▶ WHAT THE TASK ASKS
Copy out, from the data below, each line in which the word "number" occurs.

▶ INFORMATION SHOWN
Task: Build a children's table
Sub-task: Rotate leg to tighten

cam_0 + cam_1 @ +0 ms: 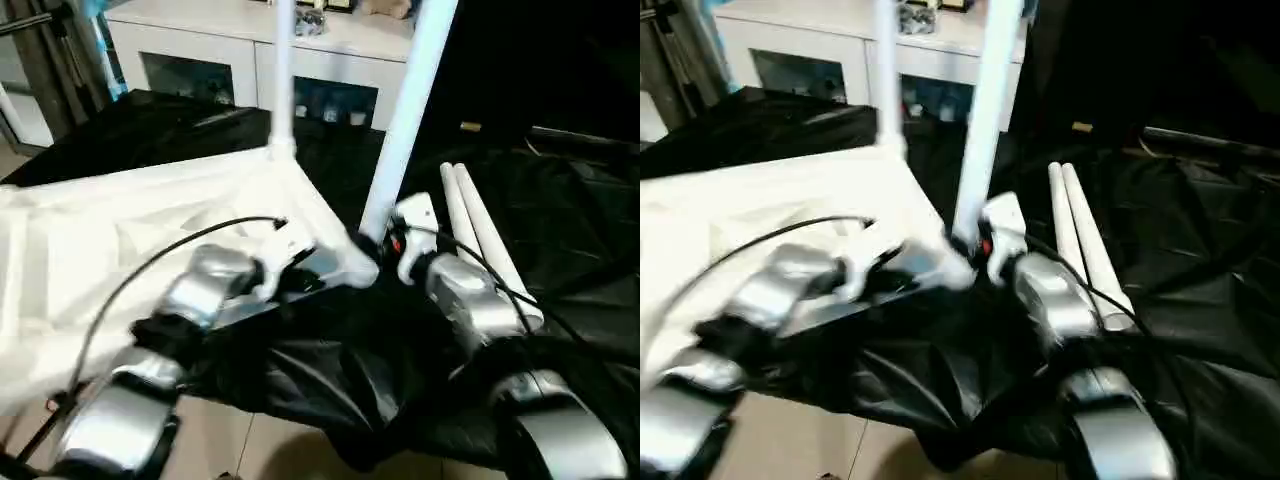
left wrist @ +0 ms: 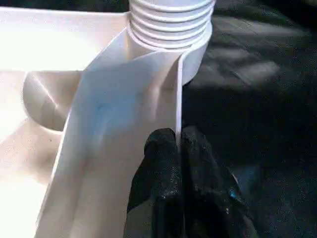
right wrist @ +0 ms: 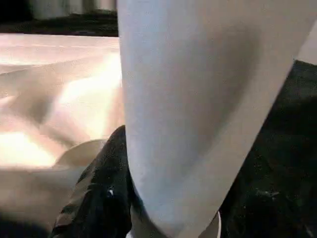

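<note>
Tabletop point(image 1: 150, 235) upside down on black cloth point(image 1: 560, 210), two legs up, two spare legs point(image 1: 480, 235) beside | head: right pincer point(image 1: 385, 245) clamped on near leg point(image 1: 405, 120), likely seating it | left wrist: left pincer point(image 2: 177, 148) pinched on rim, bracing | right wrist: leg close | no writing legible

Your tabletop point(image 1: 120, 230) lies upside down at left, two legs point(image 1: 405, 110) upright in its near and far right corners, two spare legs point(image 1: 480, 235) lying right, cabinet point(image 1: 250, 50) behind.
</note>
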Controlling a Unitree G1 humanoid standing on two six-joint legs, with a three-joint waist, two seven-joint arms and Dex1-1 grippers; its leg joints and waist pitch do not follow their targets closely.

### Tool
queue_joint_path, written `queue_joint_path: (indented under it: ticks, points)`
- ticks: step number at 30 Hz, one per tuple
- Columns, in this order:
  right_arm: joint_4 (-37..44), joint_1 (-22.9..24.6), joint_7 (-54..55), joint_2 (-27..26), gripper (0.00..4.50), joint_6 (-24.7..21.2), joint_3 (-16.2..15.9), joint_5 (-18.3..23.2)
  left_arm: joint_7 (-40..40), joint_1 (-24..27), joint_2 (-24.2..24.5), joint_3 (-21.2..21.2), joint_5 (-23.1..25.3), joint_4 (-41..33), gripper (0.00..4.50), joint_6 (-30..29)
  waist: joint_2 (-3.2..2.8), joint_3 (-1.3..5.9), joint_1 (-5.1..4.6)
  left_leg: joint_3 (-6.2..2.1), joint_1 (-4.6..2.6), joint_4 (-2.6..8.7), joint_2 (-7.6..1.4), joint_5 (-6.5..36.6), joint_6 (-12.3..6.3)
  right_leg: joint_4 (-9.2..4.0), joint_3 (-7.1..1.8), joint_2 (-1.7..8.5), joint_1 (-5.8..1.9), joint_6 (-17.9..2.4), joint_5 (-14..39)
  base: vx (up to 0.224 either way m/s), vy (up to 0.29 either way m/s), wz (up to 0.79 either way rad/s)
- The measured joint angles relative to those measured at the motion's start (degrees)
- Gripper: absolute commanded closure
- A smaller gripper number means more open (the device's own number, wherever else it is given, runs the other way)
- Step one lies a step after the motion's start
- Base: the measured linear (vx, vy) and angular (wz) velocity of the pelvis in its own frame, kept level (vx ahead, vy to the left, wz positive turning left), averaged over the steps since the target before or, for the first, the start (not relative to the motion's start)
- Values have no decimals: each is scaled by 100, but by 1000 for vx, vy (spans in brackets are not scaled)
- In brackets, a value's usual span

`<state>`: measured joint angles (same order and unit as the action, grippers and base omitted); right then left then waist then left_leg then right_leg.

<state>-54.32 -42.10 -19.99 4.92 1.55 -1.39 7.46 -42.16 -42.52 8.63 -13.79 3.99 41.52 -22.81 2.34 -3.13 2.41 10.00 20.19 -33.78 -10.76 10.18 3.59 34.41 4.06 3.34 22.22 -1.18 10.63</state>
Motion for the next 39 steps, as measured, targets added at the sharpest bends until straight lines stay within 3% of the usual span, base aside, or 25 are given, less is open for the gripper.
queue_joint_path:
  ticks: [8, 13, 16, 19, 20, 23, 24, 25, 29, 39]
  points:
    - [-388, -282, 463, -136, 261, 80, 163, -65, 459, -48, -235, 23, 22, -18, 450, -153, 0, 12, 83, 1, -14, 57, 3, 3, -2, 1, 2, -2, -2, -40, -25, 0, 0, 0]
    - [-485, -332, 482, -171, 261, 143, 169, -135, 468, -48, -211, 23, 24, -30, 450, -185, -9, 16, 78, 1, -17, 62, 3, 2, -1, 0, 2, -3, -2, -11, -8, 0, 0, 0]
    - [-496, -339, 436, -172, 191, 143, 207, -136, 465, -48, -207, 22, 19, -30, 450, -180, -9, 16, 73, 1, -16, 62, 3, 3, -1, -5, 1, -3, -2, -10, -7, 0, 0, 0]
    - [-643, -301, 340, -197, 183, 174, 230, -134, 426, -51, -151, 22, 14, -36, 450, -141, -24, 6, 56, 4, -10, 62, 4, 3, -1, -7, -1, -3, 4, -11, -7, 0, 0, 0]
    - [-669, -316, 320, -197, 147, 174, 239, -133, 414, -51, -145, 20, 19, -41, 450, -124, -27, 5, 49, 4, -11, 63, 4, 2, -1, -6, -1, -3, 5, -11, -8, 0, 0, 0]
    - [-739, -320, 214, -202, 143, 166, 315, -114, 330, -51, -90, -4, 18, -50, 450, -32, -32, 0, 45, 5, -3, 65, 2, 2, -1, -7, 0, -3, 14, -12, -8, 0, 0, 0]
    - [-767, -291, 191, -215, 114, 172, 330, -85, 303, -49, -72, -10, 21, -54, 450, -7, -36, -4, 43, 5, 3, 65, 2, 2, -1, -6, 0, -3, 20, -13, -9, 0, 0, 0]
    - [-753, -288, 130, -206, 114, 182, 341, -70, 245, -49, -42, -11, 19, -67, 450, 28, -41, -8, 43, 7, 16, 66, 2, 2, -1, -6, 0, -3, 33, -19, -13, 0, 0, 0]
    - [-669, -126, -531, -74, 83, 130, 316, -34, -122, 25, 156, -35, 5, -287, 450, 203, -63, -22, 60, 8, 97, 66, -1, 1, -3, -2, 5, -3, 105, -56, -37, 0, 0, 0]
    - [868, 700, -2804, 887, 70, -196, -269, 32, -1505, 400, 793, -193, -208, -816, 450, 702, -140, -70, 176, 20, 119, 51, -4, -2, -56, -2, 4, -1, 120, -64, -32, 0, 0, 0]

▶ SOLUTION TO THIS EXERCISE
- ticks: step number at 30 Hz, one per tuple
- A smaller gripper number means more open (the device's own number, wherever else it is given, runs the other way)

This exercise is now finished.